Required work –
Print out every line of the material exactly. Include no pictures.
(Beginning of Material provided)
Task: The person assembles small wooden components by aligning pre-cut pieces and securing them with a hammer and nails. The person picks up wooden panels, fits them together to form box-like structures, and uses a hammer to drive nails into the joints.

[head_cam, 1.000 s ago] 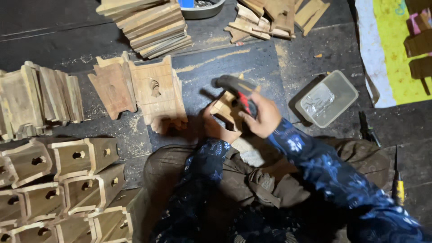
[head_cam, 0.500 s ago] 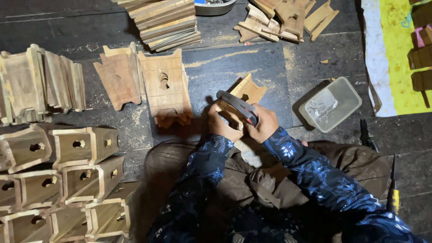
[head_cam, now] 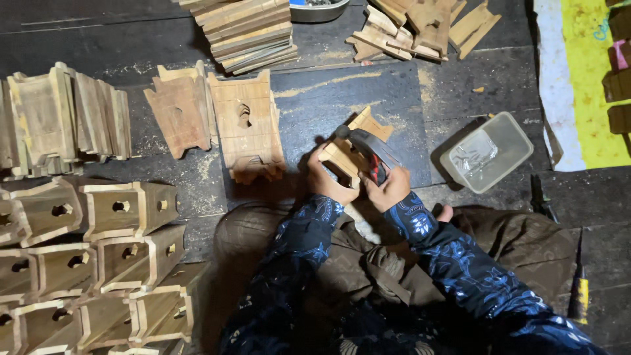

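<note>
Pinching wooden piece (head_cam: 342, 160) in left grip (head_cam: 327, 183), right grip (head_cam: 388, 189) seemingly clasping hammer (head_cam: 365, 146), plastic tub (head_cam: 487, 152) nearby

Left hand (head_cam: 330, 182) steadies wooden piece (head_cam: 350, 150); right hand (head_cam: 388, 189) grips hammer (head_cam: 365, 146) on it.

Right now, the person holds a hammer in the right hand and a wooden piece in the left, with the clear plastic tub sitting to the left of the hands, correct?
Not quite. The tub sits to the right of the hands, as the head view shows. The rest stands: the right hand holds the hammer, and the left hand holds the wooden piece.
</note>
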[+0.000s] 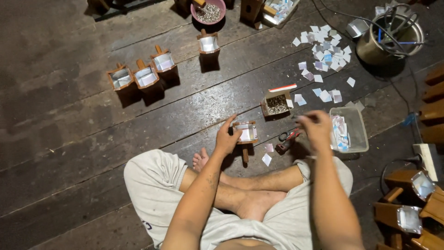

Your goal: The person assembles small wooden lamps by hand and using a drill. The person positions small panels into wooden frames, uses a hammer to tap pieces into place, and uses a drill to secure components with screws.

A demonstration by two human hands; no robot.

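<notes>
The left hand (226, 136) grips a small wooden box on a stick (245, 133), standing on the floor before the crossed legs. The right hand (315, 127) hovers with fingers curled; what it pinches I cannot tell. Pliers (286, 138) lie between the hands, a clear plastic tub (358, 132) just beside the right one, and a cardboard box of staples (276, 103) beyond.

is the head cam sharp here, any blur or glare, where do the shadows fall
In the head view, the right hand is motion-blurred, while the left hand on the small wooden box is sharper; the floorboards show sheen in the middle and darken toward the corners; the row of wooden boxes casts short shadows toward the person; the boards curve slightly at the edges, a wide-lens effect.
</notes>
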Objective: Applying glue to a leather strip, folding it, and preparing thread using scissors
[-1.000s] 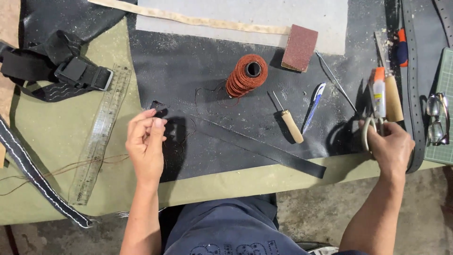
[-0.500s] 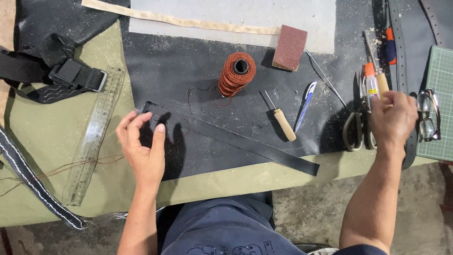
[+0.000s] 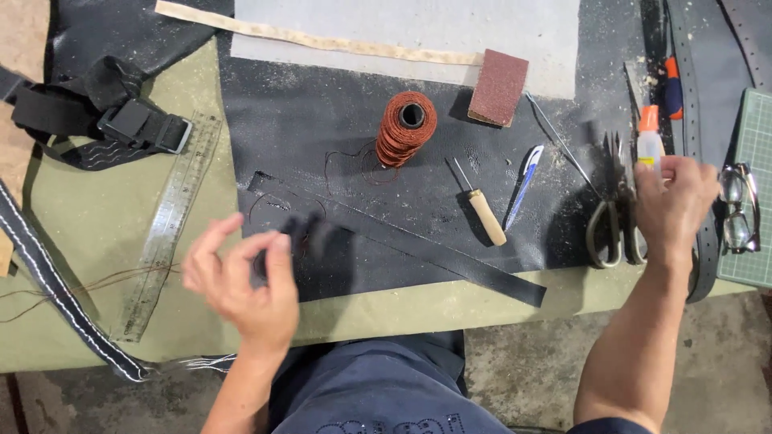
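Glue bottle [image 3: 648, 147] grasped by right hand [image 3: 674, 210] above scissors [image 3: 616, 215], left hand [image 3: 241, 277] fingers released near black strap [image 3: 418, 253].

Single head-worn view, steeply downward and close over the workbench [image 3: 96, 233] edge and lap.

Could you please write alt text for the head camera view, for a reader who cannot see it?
Seen from above, a person's right hand reaches to a small glue bottle beside scissors, while the blurred left hand hovers at the end of a black strap. On the black leather sheet lie a spool of rust-coloured thread, an awl and a sanding block.
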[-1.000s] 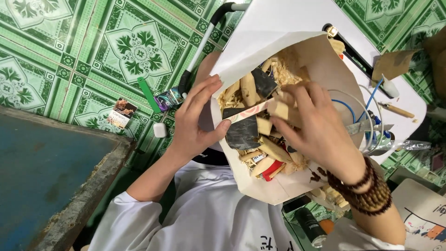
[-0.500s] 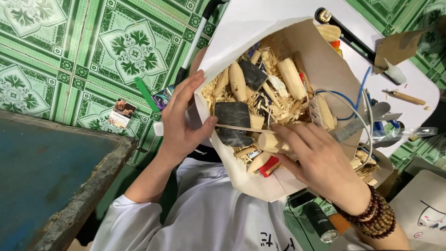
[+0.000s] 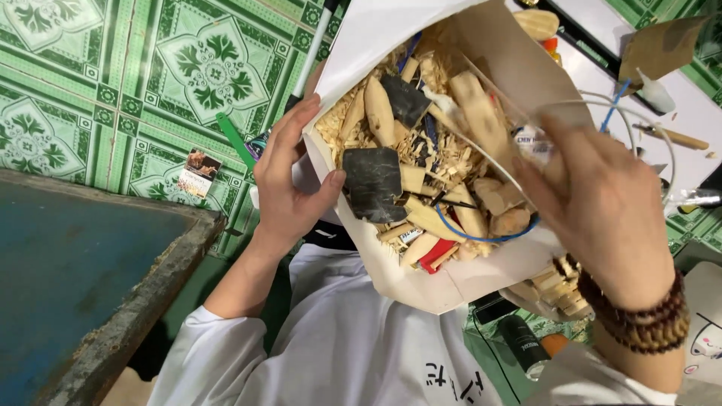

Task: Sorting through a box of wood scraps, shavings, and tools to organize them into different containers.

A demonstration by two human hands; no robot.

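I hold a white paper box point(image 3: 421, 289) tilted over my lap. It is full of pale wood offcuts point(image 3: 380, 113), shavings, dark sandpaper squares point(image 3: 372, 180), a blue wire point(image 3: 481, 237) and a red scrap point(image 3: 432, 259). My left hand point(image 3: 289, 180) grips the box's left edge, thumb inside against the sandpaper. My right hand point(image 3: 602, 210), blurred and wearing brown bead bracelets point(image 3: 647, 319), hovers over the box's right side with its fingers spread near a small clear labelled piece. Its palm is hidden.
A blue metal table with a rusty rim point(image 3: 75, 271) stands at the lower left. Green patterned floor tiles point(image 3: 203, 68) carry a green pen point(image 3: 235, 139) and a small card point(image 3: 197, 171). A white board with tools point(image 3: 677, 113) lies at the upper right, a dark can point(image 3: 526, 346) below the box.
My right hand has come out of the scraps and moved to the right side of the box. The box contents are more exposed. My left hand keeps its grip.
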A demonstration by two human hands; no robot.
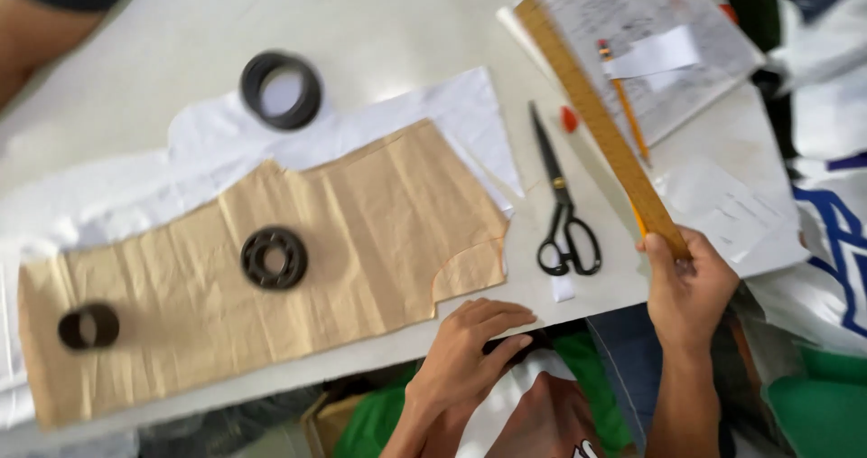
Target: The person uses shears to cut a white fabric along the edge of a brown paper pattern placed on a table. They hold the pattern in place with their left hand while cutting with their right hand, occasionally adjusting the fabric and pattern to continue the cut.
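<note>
White counter (pixel 181 33) up top, right hand (pixel 688 286) clamps the near end of a wooden ruler (pixel 596 119) running far-left, while the left hand (pixel 470 345) rests flat and empty by the brown paper pattern (pixel 361 214).

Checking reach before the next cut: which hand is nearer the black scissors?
Right. The right hand, holding the wooden ruler, sits just right of the scissors handles; the left hand rests lower left at the table edge.

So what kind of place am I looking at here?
Most likely a tailoring or garment cutting table: a brown paper pattern held flat by ring weights over white fabric, with black scissors and a wooden ruler nearby.
</note>
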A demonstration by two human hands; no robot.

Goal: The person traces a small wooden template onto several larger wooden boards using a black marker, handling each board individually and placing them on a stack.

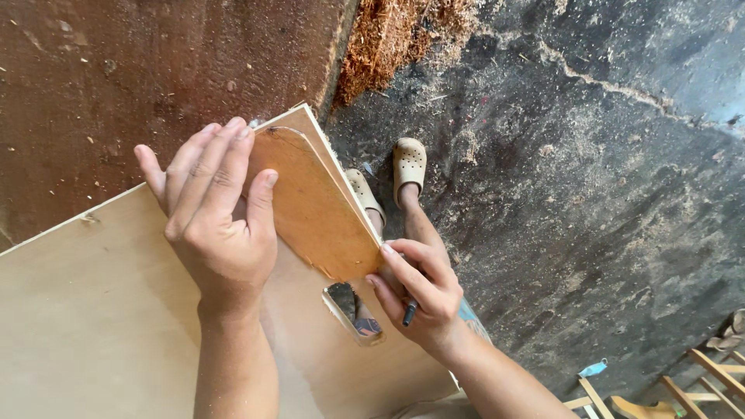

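Note:
My left hand presses flat, fingers together, on a small brown wooden template with a rounded corner. The template lies on the corner of a large pale plywood sheet. My right hand grips a dark pencil and holds its tip against the template's lower right edge. A small rounded cut-out hole shows in the plywood just below the template. My feet in beige clogs stand on the floor past the sheet's edge.
A dark brown board lies under the plywood at the upper left. Reddish sawdust is heaped at the top. The grey concrete floor is dusty and cracked. Wooden frame pieces sit at the lower right.

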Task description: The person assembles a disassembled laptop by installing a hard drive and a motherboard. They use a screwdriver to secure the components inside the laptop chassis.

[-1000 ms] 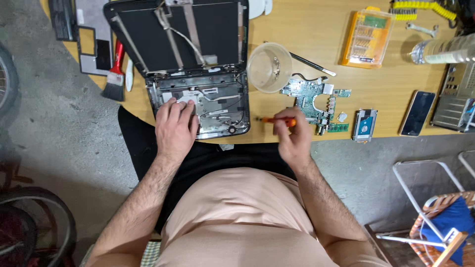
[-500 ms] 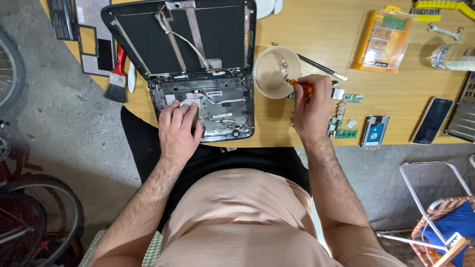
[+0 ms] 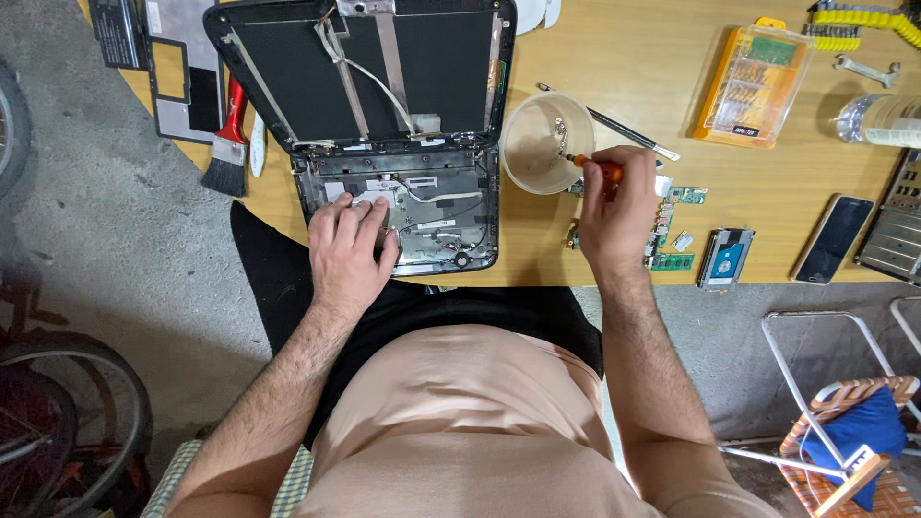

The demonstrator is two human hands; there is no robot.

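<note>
Right hand (image 3: pixel 614 216) fingers pinch the light, slim screwdriver (image 3: pixel 597 168) by its handle over the cup (image 3: pixel 537 144), while the left hand (image 3: pixel 350 251) lies flat, fingers together, on the fragile opened laptop (image 3: pixel 403 206).

- The opened laptop (image 3: pixel 384 125) lies at the table's near edge, left of centre; its dark lid is flat on the far side; its stripped base shows metal plates and cables
- The orange-handled screwdriver (image 3: pixel 595 168) points left; its tip sits over the round beige cup (image 3: pixel 547 144), just right of the laptop
</note>
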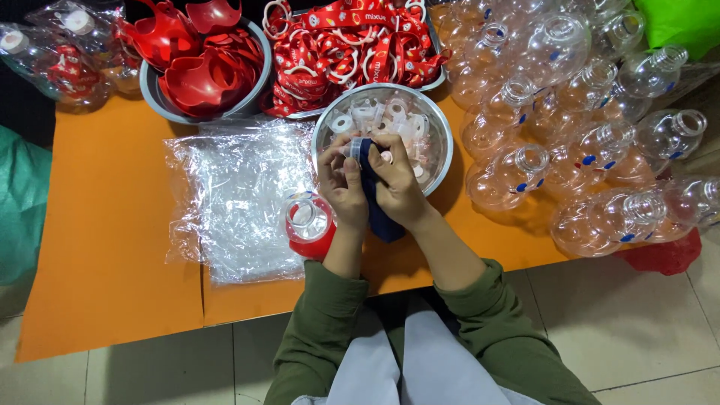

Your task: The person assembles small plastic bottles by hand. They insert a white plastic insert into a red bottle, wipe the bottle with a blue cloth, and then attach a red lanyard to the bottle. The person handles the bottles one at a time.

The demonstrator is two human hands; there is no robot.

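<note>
I am gripping a dark blue strap (377,210) in both hands, left hand (341,187) and right hand (397,189) closed around it. It is hanging lengthwise toward me, its capped top end pointing at the steel bowl (442,120) of white rings just beyond.

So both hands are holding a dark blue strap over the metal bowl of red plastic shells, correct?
Not quite. The head view shows both hands holding the dark blue strap over the metal bowl of clear plastic rings, not red shells. The red shells sit in another bowl farther back on the left.
</note>
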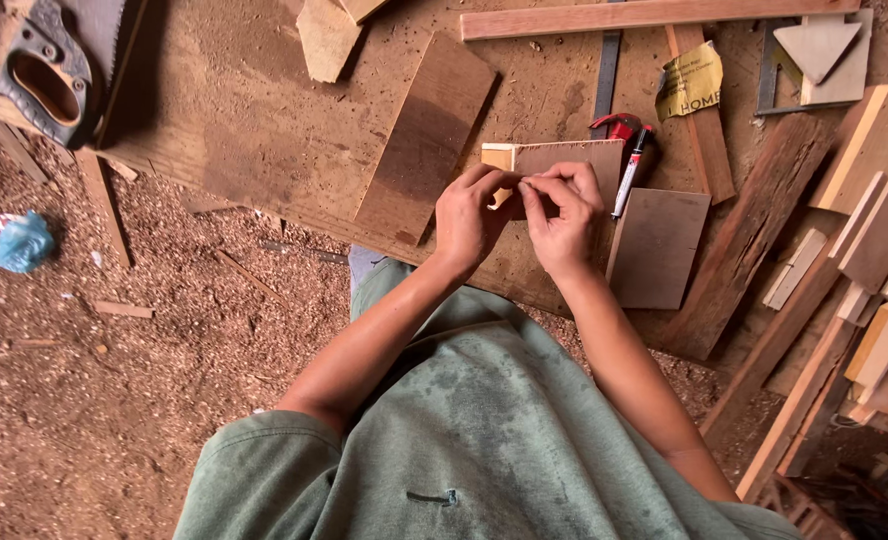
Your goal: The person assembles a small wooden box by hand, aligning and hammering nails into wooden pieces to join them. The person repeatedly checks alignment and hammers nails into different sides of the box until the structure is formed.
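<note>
We judge that we are at a marking or fitting step: our left hand and right hand pinch something too small to tell over the wood piece on the workbench, beside the marker, so next needs steady fingers.

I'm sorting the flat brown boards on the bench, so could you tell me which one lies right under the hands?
The small board with the pale strip on its left edge; both hands touch it, while the others lie apart.
</note>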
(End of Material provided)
Solution to this exercise –
Task: The person assembles small wooden components by aligning pre-cut pieces and securing them with a hammer and nails. The person picks up wooden panels, fits them together to form box-like structures, and uses a hammer to drive nails into the joints.

[head_cam, 1.000 s ago] 
[head_cam, 0.500 s ago] 
[head_cam, now] 

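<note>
Pinching wooden piece (head_cam: 342, 160) in left grip (head_cam: 327, 183), right grip (head_cam: 388, 189) seemingly clasping hammer (head_cam: 365, 146), plastic tub (head_cam: 487, 152) nearby

Left hand (head_cam: 330, 182) steadies wooden piece (head_cam: 350, 150); right hand (head_cam: 388, 189) grips hammer (head_cam: 365, 146) on it.

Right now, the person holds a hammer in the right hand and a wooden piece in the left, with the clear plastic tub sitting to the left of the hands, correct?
Not quite. The tub sits to the right of the hands, as the head view shows. The rest stands: the right hand holds the hammer, and the left hand holds the wooden piece.
</note>
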[+0.000s] 

Your goal: The person assembles small wooden lamps by hand and using a drill. The person positions small panels into wooden frames, uses a hammer to tap pieces into place, and uses a drill to secure components with screws.

A demonstration by two human hands; no robot.

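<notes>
The left hand (226, 136) grips a small wooden box on a stick (245, 133), standing on the floor before the crossed legs. The right hand (315, 127) hovers with fingers curled; what it pinches I cannot tell. Pliers (286, 138) lie between the hands, a clear plastic tub (358, 132) just beside the right one, and a cardboard box of staples (276, 103) beyond.

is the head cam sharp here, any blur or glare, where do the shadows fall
In the head view, the right hand is motion-blurred, while the left hand on the small wooden box is sharper; the floorboards show sheen in the middle and darken toward the corners; the row of wooden boxes casts short shadows toward the person; the boards curve slightly at the edges, a wide-lens effect.
</notes>
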Objective: Applying glue to a leather strip, folding it, and preparing thread using scissors
[-1.000s] 
[-0.500s] 
[+0.000s] 
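Glue bottle [image 3: 648, 147] grasped by right hand [image 3: 674, 210] above scissors [image 3: 616, 215], left hand [image 3: 241, 277] fingers released near black strap [image 3: 418, 253].

Single head-worn view, steeply downward and close over the workbench [image 3: 96, 233] edge and lap.

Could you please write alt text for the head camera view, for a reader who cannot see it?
Seen from above, a person's right hand reaches to a small glue bottle beside scissors, while the blurred left hand hovers at the end of a black strap. On the black leather sheet lie a spool of rust-coloured thread, an awl and a sanding block.
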[-1.000s] 
[-0.500s] 
[+0.000s] 

Task: Sorting through a box of wood scraps, shavings, and tools to organize them into different containers.

A demonstration by two human hands; no robot.

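I hold a white paper box point(image 3: 421, 289) tilted over my lap. It is full of pale wood offcuts point(image 3: 380, 113), shavings, dark sandpaper squares point(image 3: 372, 180), a blue wire point(image 3: 481, 237) and a red scrap point(image 3: 432, 259). My left hand point(image 3: 289, 180) grips the box's left edge, thumb inside against the sandpaper. My right hand point(image 3: 602, 210), blurred and wearing brown bead bracelets point(image 3: 647, 319), hovers over the box's right side with its fingers spread near a small clear labelled piece. Its palm is hidden.
A blue metal table with a rusty rim point(image 3: 75, 271) stands at the lower left. Green patterned floor tiles point(image 3: 203, 68) carry a green pen point(image 3: 235, 139) and a small card point(image 3: 197, 171). A white board with tools point(image 3: 677, 113) lies at the upper right, a dark can point(image 3: 526, 346) below the box.
My right hand has come out of the scraps and moved to the right side of the box. The box contents are more exposed. My left hand keeps its grip.
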A demonstration by two human hands; no robot.
Target: The person uses shears to cut a white fabric along the edge of a brown paper pattern placed on a table. They hold the pattern in place with their left hand while cutting with their right hand, occasionally adjusting the fabric and pattern to continue the cut.
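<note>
White counter (pixel 181 33) up top, right hand (pixel 688 286) clamps the near end of a wooden ruler (pixel 596 119) running far-left, while the left hand (pixel 470 345) rests flat and empty by the brown paper pattern (pixel 361 214).

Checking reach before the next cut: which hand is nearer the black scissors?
Right. The right hand, holding the wooden ruler, sits just right of the scissors handles; the left hand rests lower left at the table edge.

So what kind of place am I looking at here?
Most likely a tailoring or garment cutting table: a brown paper pattern held flat by ring weights over white fabric, with black scissors and a wooden ruler nearby.
</note>
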A demonstration by two human hands; no robot.

Goal: The person traces a small wooden template onto several larger wooden boards using a black marker, handling each board individually and placing them on a stack.


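Note:
My left hand presses flat, fingers together, on a small brown wooden template with a rounded corner. The template lies on the corner of a large pale plywood sheet. My right hand grips a dark pencil and holds its tip against the template's lower right edge. A small rounded cut-out hole shows in the plywood just below the template. My feet in beige clogs stand on the floor past the sheet's edge.
A dark brown board lies under the plywood at the upper left. Reddish sawdust is heaped at the top. The grey concrete floor is dusty and cracked. Wooden frame pieces sit at the lower right.
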
Task description: The person assembles a disassembled laptop by installing a hard drive and a motherboard. They use a screwdriver to secure the components inside the laptop chassis.

[-1000 ms] 
[-500 ms] 
[+0 ms] 

The demonstrator is two human hands; there is no robot.

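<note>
Right hand (image 3: pixel 614 216) fingers pinch the light, slim screwdriver (image 3: pixel 597 168) by its handle over the cup (image 3: pixel 537 144), while the left hand (image 3: pixel 350 251) lies flat, fingers together, on the fragile opened laptop (image 3: pixel 403 206).

- The opened laptop (image 3: pixel 384 125) lies at the table's near edge, left of centre; its dark lid is flat on the far side; its stripped base shows metal plates and cables
- The orange-handled screwdriver (image 3: pixel 595 168) points left; its tip sits over the round beige cup (image 3: pixel 547 144), just right of the laptop
</note>
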
Your task: The person assembles small plastic bottles by hand. They insert a white plastic insert into a red bottle, wipe the bottle with a blue cloth, and then attach a red lanyard to the bottle. The person handles the bottles one at a time.

The demonstrator is two human hands; there is no robot.

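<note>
I am gripping a dark blue strap (377,210) in both hands, left hand (341,187) and right hand (397,189) closed around it. It is hanging lengthwise toward me, its capped top end pointing at the steel bowl (442,120) of white rings just beyond.

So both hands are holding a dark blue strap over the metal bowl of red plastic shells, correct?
Not quite. The head view shows both hands holding the dark blue strap over the metal bowl of clear plastic rings, not red shells. The red shells sit in another bowl farther back on the left.
</note>
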Your goal: The person assembles a small wooden box by hand, aligning and hammering nails into wooden pieces to join them. The person repeatedly checks alignment and hammers nails into different sides of the box until the structure is formed.
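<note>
We judge that we are at a marking or fitting step: our left hand and right hand pinch something too small to tell over the wood piece on the workbench, beside the marker, so next needs steady fingers.

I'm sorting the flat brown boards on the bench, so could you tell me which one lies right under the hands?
The small board with the pale strip on its left edge; both hands touch it, while the others lie apart.
</note>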

This exercise requires no further work.